Como ler a tabela PDF em C#

Este breve tutorial de instruções orienta como ler a tabela PDF em C# e ler todo o conteúdo dentro dela. Ele fornece uma descrição detalhada para analisar todas as tabelas em um arquivo PDF e, em seguida, acessar cada linha e célula individual de uma tabela específica. Para ler a tabela do PDF, o código C# é composto por poucas linhas nas quais o arquivo PDF de origem é carregado e, em seguida, todas as tabelas são analisadas para ler o conteúdo.
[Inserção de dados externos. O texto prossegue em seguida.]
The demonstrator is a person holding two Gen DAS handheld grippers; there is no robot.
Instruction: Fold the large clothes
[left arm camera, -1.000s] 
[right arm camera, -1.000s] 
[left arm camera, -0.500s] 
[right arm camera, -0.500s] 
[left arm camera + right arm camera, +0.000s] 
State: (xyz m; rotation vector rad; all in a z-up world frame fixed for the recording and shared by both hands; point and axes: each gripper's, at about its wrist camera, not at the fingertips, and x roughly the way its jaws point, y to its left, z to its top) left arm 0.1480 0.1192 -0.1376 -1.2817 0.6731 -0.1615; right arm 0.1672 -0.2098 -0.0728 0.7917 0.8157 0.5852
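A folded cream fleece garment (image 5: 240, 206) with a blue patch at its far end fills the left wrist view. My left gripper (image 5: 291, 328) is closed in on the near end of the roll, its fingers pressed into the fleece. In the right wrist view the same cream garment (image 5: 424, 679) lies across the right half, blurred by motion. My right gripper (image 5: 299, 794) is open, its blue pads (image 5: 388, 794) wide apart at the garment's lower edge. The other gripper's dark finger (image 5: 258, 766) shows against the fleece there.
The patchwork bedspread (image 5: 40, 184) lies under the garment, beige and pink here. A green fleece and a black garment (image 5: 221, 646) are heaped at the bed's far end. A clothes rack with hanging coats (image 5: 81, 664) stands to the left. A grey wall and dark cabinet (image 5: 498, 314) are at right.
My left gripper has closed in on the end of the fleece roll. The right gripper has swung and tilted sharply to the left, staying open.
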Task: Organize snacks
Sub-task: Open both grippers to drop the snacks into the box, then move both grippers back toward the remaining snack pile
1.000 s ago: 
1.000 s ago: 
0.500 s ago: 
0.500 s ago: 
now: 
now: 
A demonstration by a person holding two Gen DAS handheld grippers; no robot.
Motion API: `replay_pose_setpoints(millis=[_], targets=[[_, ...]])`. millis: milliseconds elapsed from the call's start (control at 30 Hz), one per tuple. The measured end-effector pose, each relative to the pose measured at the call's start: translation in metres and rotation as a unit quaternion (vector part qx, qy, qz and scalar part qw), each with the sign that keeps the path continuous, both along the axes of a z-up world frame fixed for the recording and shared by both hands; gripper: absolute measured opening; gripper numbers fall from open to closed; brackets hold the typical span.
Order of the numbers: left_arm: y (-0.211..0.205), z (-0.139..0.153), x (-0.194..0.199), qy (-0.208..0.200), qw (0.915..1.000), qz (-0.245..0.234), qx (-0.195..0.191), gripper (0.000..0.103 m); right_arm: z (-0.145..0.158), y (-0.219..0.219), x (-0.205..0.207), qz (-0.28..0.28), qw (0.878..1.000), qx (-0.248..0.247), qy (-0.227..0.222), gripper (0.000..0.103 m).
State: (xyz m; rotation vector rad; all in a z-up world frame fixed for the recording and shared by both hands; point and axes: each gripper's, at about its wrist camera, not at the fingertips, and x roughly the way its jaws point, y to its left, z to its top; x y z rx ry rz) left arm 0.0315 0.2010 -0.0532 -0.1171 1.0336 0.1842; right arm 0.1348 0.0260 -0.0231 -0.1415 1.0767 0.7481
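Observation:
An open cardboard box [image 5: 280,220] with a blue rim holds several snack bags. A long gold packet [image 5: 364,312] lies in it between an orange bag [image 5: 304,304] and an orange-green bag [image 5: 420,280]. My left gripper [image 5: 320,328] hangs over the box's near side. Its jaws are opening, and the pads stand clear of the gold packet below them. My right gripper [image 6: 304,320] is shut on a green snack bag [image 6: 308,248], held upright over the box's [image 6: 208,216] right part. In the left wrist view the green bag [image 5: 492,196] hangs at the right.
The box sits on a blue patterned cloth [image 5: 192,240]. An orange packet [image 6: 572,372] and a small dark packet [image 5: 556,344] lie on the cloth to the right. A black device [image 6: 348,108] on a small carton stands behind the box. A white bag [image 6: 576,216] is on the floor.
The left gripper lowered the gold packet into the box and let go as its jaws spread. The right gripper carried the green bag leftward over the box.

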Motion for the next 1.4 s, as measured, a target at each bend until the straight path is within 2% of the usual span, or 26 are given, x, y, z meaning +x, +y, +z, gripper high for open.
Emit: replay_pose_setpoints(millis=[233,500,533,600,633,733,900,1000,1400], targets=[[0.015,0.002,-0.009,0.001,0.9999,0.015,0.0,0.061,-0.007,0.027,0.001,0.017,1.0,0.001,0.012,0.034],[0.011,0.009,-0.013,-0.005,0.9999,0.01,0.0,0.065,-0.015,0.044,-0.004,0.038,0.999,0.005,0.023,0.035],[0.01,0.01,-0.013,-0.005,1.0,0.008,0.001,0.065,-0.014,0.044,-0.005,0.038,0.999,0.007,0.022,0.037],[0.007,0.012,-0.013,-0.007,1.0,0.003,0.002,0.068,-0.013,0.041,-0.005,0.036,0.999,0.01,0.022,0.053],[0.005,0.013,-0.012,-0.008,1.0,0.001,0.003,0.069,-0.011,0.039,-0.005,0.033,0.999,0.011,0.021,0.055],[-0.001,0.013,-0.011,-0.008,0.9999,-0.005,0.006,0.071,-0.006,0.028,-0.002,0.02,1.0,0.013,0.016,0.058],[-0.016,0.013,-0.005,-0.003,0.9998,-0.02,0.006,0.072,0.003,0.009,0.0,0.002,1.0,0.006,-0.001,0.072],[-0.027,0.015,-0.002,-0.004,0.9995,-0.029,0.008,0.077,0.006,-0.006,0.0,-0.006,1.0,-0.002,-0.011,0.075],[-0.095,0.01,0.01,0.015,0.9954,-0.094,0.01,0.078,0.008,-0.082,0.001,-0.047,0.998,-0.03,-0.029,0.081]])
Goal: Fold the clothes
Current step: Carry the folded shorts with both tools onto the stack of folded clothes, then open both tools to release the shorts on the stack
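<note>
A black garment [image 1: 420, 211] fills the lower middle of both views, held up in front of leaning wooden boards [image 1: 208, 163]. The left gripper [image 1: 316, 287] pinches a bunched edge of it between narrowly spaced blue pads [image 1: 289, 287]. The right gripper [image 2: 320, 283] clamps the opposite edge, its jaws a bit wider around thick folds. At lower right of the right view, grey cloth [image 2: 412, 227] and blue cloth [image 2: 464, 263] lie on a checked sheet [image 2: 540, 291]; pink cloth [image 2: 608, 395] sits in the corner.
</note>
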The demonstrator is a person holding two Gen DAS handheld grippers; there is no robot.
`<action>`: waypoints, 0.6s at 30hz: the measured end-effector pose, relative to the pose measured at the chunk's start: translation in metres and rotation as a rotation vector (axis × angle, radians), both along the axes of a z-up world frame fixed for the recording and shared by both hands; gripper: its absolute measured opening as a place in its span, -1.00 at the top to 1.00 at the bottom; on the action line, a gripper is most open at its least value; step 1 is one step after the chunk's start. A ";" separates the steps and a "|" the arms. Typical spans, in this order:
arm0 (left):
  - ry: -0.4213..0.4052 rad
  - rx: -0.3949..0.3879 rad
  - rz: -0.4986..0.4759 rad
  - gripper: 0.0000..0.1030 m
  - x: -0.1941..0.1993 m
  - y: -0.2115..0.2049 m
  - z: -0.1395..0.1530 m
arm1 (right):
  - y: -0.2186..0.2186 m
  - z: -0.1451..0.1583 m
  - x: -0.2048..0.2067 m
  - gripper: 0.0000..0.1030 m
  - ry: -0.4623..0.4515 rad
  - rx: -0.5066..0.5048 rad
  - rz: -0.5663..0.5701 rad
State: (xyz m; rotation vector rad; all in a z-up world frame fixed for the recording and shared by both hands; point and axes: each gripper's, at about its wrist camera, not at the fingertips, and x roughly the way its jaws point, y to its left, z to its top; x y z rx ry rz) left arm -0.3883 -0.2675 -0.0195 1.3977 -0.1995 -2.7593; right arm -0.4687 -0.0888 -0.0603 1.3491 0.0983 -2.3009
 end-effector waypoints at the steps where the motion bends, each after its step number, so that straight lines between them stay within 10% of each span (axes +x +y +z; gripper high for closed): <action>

Etapas para ler a tabela PDF em C#

Adicione uma referência a Aspose.PDF for .NET para ler os dados da tabela no PDF
Carregue o arquivo PDF de origem usando o objeto de classe Document
Instancie o objeto de classe TableAbsorber e leia todas as tabelas da página PDF desejada
Iterar por todas as linhas na tabela PDF de destino
Iterar todas as células em cada linha e buscar todos os fragmentos de texto
Exibir ou processar cada fragmento de texto em uma célula

Uma abordagem sistemática é seguida nestas etapas para ler a tabela PDF em C#, onde inicialmente o arquivo PDF é carregado e, em seguida, todas as tabelas são analisadas usando o objeto de classe TableAbsorber. Uma vez que todas as tabelas são visitadas no arquivo PDF, você pode obter a referência a qualquer uma das tabelas na coleção analisada. Você pode acessar qualquer tabela, linha, célula e fragmento de texto em um arquivo PDF para processá-lo ou exibi-lo.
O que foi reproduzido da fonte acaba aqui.